• _Recorded data_:
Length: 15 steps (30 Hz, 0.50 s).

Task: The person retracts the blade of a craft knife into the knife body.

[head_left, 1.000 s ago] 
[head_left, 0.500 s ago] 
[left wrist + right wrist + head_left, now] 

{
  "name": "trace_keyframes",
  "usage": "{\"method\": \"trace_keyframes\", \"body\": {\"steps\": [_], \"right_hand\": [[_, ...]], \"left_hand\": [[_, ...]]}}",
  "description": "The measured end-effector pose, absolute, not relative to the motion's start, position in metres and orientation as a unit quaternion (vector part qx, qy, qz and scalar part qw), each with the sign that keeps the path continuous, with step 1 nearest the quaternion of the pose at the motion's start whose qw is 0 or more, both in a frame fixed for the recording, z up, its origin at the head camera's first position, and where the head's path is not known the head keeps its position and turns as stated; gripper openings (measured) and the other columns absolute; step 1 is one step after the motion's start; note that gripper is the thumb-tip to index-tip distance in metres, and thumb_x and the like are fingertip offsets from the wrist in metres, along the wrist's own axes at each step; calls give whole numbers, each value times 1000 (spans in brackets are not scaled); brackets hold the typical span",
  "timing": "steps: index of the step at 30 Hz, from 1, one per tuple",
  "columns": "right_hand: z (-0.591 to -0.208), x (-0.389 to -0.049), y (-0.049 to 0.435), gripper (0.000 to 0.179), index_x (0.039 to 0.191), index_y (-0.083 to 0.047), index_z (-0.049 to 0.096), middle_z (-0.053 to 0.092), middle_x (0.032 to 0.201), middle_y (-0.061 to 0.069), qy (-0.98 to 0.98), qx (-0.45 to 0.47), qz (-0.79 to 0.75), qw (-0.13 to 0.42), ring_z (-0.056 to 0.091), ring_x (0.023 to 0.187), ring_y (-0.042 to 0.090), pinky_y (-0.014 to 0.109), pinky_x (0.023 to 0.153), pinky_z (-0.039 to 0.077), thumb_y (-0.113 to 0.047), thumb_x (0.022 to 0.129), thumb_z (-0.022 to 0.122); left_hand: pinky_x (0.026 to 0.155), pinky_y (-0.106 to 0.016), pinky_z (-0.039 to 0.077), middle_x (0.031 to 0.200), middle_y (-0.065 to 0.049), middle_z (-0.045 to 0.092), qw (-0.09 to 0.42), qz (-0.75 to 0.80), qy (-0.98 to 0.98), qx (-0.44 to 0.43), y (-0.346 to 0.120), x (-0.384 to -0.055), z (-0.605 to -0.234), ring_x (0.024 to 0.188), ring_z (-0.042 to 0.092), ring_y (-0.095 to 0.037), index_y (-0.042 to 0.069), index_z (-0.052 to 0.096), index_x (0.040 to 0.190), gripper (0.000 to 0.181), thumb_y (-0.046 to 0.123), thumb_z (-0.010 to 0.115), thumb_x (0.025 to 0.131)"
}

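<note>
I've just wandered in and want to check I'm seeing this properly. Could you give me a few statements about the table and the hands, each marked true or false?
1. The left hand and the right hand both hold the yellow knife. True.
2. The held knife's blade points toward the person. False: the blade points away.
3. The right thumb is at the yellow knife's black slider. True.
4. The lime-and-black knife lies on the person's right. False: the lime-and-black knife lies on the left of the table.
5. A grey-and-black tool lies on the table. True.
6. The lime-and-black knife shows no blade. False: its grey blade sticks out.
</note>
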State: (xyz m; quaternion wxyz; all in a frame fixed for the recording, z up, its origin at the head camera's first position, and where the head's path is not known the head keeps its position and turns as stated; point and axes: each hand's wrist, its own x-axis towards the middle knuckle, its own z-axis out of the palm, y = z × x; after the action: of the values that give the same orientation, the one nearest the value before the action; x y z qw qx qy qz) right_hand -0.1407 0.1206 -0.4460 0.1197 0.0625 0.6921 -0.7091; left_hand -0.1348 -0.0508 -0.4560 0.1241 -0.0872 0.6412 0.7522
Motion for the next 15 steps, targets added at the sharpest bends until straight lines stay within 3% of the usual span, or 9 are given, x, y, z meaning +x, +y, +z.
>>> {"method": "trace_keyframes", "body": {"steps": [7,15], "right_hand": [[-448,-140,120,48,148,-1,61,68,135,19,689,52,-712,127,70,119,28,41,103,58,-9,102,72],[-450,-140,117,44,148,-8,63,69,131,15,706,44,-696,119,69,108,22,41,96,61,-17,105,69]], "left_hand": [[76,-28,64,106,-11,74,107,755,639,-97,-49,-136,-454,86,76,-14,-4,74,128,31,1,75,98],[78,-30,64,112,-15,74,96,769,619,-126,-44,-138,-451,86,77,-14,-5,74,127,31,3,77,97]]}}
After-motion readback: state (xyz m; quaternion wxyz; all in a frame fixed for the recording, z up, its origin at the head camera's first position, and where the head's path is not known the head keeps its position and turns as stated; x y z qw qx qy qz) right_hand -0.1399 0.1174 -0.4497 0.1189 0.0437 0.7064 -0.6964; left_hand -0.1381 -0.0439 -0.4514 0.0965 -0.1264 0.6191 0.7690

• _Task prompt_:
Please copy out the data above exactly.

• _Result below_:
Length: 15 steps (30 Hz, 0.50 s).

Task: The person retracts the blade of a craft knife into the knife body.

[head_left, 1.000 s ago] 
[head_left, 0.500 s ago] 
[left wrist + right wrist + head_left, now] 

{
  "name": "trace_keyframes",
  "usage": "{\"method\": \"trace_keyframes\", \"body\": {\"steps\": [_], \"right_hand\": [[_, ...]], \"left_hand\": [[_, ...]]}}",
  "description": "The measured end-effector pose, absolute, not relative to the motion's start, position in metres and orientation as a unit quaternion (vector part qx, qy, qz and scalar part qw), each with the sign that keeps the path continuous, with step 1 nearest the quaternion of the pose at the motion's start whose qw is 0 or more, both in a frame fixed for the recording, z up, its origin at the head camera's first position, and where the head's path is not known the head keeps its position and turns as stated; gripper openings (measured) and the other columns absolute; step 1 is one step after the motion's start; note that gripper is the thumb-tip to index-tip distance in metres, and thumb_x and the like are fingertip offsets from the wrist in metres, along the wrist's own axes at each step; calls give whole numbers, each value times 1000 (spans in brackets are not scaled); brackets hold the typical span",
  "timing": "steps: index of the step at 30 Hz, from 1, one per tuple",
  "columns": "right_hand: z (-0.591 to -0.208), x (-0.389 to -0.049), y (-0.049 to 0.435), gripper (0.000 to 0.179), index_x (0.039 to 0.191), index_y (-0.083 to 0.047), index_z (-0.049 to 0.096), middle_z (-0.053 to 0.092), middle_x (0.032 to 0.201), middle_y (-0.061 to 0.069), qy (-0.98 to 0.98), qx (-0.45 to 0.47), qz (-0.79 to 0.75), qw (-0.13 to 0.42), ring_z (-0.056 to 0.091), ring_x (0.023 to 0.187), ring_y (-0.042 to 0.090), pinky_y (-0.014 to 0.109), pinky_x (0.023 to 0.153), pinky_z (-0.039 to 0.077), thumb_y (-0.113 to 0.047), thumb_x (0.022 to 0.129), thumb_z (-0.022 to 0.122); left_hand: pinky_x (0.026 to 0.155), pinky_y (-0.106 to 0.016), pinky_z (-0.039 to 0.077), middle_x (0.031 to 0.200), middle_y (-0.065 to 0.049), middle_z (-0.045 to 0.092), qw (-0.09 to 0.42), qz (-0.75 to 0.80), qy (-0.98 to 0.98), qx (-0.44 to 0.43), y (-0.346 to 0.120), x (-0.384 to -0.055), z (-0.605 to -0.234), ring_x (0.024 to 0.188), ring_z (-0.042 to 0.092), ring_y (-0.095 to 0.037), index_y (-0.042 to 0.069), index_z (-0.052 to 0.096), index_x (0.040 to 0.190), gripper (0.000 to 0.181), thumb_y (-0.046 to 0.123), thumb_z (-0.010 to 0.115), thumb_x (0.025 to 0.131)"
}

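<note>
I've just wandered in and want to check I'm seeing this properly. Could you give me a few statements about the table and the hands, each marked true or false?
1. The left hand and the right hand both hold the yellow knife. True.
2. The held knife's blade points toward the person. False: the blade points away.
3. The right thumb is at the yellow knife's black slider. True.
4. The lime-and-black knife lies on the person's right. False: the lime-and-black knife lies on the left of the table.
5. A grey-and-black tool lies on the table. True.
6. The lime-and-black knife shows no blade. False: its grey blade sticks out.
</note>
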State: (xyz m; quaternion wxyz; all in a frame fixed for the recording, z up, its origin at the head camera's first position, and where the head's path is not known the head keeps its position and turns as stated; point and axes: each hand's wrist, its own x-axis towards the middle knuckle, its own z-axis out of the palm, y = z × x; after the action: of the values that give the same orientation, the one nearest the value before the action; x y z qw qx qy qz) right_hand -0.1407 0.1206 -0.4460 0.1197 0.0625 0.6921 -0.7091; left_hand -0.1348 -0.0508 -0.4560 0.1241 -0.0872 0.6412 0.7522
Motion for the next 15 steps, targets added at the sharpest bends until straight lines stay within 3% of the usual span, or 9 are given, x, y, z meaning +x, +y, +z.
>>> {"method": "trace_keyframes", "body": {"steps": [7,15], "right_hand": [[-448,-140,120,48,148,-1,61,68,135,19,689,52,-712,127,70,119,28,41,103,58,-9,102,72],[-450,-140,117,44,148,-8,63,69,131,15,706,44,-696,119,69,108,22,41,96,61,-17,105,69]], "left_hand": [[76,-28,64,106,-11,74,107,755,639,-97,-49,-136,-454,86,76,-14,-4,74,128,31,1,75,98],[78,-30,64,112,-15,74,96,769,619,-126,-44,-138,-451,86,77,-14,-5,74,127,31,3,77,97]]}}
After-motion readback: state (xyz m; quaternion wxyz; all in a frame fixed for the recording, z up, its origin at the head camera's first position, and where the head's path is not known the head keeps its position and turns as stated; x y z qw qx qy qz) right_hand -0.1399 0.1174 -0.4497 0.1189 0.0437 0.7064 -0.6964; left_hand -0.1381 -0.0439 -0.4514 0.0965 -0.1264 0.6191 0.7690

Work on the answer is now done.